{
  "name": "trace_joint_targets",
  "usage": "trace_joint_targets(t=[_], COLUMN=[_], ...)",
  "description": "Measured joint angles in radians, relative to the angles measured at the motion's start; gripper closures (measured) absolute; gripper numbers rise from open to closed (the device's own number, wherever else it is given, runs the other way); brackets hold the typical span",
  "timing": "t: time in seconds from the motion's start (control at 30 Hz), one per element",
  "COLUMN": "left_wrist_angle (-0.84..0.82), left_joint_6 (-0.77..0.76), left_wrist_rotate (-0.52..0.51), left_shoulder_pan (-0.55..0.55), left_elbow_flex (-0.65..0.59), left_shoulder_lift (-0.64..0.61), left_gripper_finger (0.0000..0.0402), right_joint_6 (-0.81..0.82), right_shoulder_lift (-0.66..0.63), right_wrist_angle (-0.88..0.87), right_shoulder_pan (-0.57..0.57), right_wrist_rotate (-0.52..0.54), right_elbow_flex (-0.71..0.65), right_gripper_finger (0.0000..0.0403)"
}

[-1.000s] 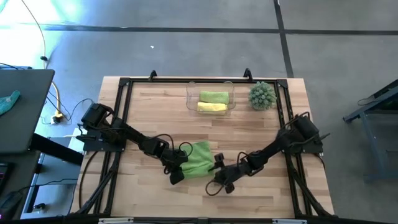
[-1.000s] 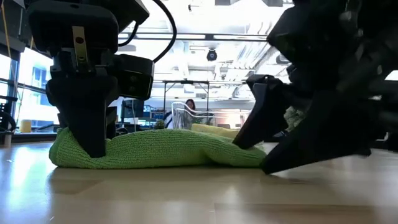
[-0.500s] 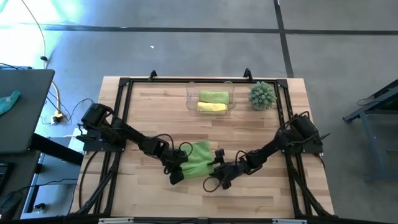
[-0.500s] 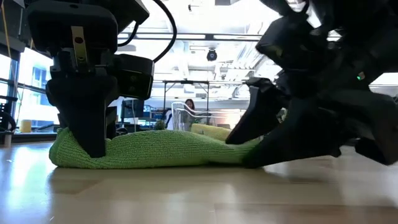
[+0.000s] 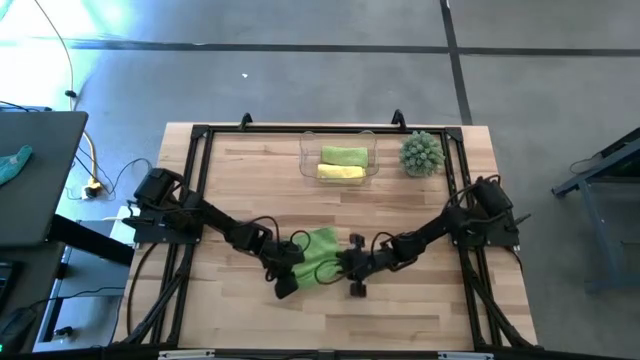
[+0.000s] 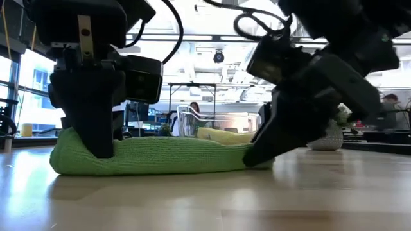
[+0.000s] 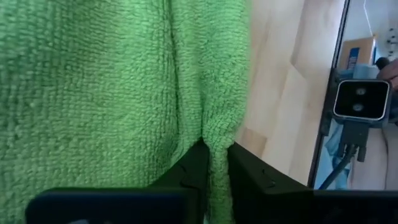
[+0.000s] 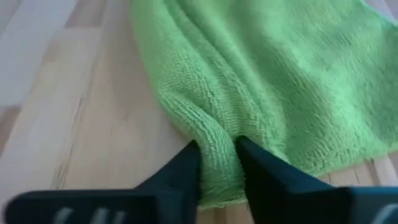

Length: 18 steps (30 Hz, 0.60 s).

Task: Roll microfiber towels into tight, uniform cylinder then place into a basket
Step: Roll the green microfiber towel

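Observation:
A lime green microfiber towel (image 5: 320,246) lies bunched on the wooden table, near the front middle. My left gripper (image 5: 289,277) is shut on its near left part, and my right gripper (image 5: 347,268) is shut on its near right edge. In the low view the towel (image 6: 160,157) rests flat on the tabletop between the two grippers. At the far middle stands the clear basket (image 5: 307,160), with one rolled green towel (image 5: 344,155) and one rolled yellow towel (image 5: 340,172) lying in it. My left gripper pinches a raised fold of the towel (image 7: 216,134) between its two fingers, near the towel's near left edge. The fingers slant down from the table's left. The rest of the towel lies on the table. My right gripper pinches a rounded fold at the towel's near right edge (image 8: 214,134) between its two fingers. It slants down from the table's right. The cloth bulges up between the fingers (image 8: 186,163), and the rest of the towel lies on the table.
A spiky green ball plant (image 5: 422,153) stands to the right of the basket. A black frame (image 5: 200,135) runs around the tabletop. Bare wood lies between the towel and the basket. A teal cloth (image 5: 14,162) lies on a side table off to the left.
My right gripper has moved toward the table's left and a little down onto the towel's near right edge, rolled about its own axis, and shut on a fold there. My left gripper has stayed on the towel's left part.

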Motion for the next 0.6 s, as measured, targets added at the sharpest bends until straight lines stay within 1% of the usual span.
trace_joint_targets(t=[0.1,0.17,0.2,0.37,0.53,0.6], left_wrist_angle=[-0.006,-0.029,-0.043,-0.16,-0.239,-0.213], left_joint_6=[0.032,0.082,0.113,0.261,0.409,0.474], left_wrist_rotate=[0.003,0.007,0.009,-0.024,-0.122,-0.172], left_shoulder_pan=[-0.008,-0.011,-0.011,-0.011,-0.045,-0.079], left_elbow_flex=[0.001,0.001,0.002,0.008,0.02,0.021], left_shoulder_lift=[-0.001,-0.014,-0.021,-0.104,-0.215,-0.245], left_gripper_finger=[0.0345,0.0334,0.0329,0.0309,0.0301,0.03], right_joint_6=[0.067,0.109,0.129,0.277,0.342,0.372], right_shoulder_lift=[0.0,0.0,0.001,0.006,0.005,0.004], right_wrist_angle=[0.011,0.024,0.03,0.065,0.072,0.072], right_shoulder_pan=[-0.014,-0.027,-0.033,-0.09,-0.126,-0.136], right_wrist_rotate=[-0.071,-0.158,-0.206,-0.435,-0.513,-0.524], right_elbow_flex=[-0.001,-0.002,-0.002,-0.007,-0.006,-0.006], right_gripper_finger=[0.0359,0.0387,0.0394,0.0388,0.0397,0.04])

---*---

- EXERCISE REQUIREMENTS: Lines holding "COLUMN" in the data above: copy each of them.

- FINISHED TASK:
  "usage": "trace_joint_targets(t=[_], COLUMN=[_], ...)",
  "COLUMN": "left_wrist_angle (-0.84..0.82), left_joint_6 (-0.77..0.76), left_wrist_rotate (-0.52..0.51), left_shoulder_pan (-0.55..0.55), left_elbow_flex (-0.65..0.59), left_shoulder_lift (-0.64..0.61), left_gripper_finger (0.0000..0.0402), right_joint_6 (-0.81..0.82), right_shoulder_lift (-0.66..0.63), right_wrist_angle (-0.88..0.87), right_shoulder_pan (-0.57..0.57), right_wrist_rotate (-0.52..0.54), right_elbow_flex (-0.71..0.65), right_gripper_finger (0.0000..0.0403)"

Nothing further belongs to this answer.